→ **WORK ORDER**
Within the listing below, how many lines include the string "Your"? Reply with only the number.
DATA FOR THIS EXERCISE START
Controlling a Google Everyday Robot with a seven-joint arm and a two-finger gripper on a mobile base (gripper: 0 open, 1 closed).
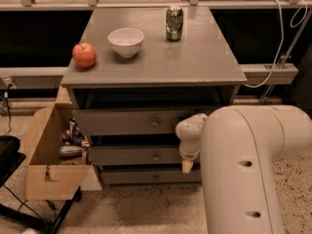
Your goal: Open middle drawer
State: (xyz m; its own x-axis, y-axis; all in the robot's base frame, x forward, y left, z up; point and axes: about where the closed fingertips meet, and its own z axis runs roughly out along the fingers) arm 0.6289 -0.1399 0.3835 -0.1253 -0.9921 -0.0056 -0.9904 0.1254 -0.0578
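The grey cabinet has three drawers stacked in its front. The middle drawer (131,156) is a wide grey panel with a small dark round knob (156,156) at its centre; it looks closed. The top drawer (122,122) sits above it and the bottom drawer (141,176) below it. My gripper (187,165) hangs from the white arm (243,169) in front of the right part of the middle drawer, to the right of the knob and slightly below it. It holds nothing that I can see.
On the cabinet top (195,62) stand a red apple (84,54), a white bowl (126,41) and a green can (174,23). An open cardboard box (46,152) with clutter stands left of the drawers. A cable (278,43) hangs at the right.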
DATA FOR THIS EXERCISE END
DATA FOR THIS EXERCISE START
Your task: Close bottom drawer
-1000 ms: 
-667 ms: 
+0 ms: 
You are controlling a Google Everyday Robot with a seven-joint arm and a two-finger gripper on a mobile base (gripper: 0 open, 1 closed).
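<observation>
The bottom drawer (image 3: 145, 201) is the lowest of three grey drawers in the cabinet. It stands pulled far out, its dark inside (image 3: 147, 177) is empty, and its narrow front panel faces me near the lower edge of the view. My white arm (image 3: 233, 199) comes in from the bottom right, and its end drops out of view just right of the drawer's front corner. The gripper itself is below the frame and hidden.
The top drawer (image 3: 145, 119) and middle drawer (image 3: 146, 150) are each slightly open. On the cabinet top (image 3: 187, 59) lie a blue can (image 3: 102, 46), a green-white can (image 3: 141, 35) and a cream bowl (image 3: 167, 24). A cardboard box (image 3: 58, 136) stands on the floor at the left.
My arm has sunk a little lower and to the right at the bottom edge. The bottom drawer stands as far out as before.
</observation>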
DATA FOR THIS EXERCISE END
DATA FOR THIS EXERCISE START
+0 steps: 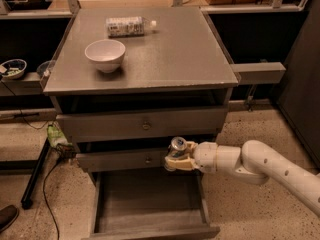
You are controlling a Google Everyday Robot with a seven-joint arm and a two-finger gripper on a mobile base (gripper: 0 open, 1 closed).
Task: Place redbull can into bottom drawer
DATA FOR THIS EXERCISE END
→ **RESPONSE TO THE EXERCISE**
2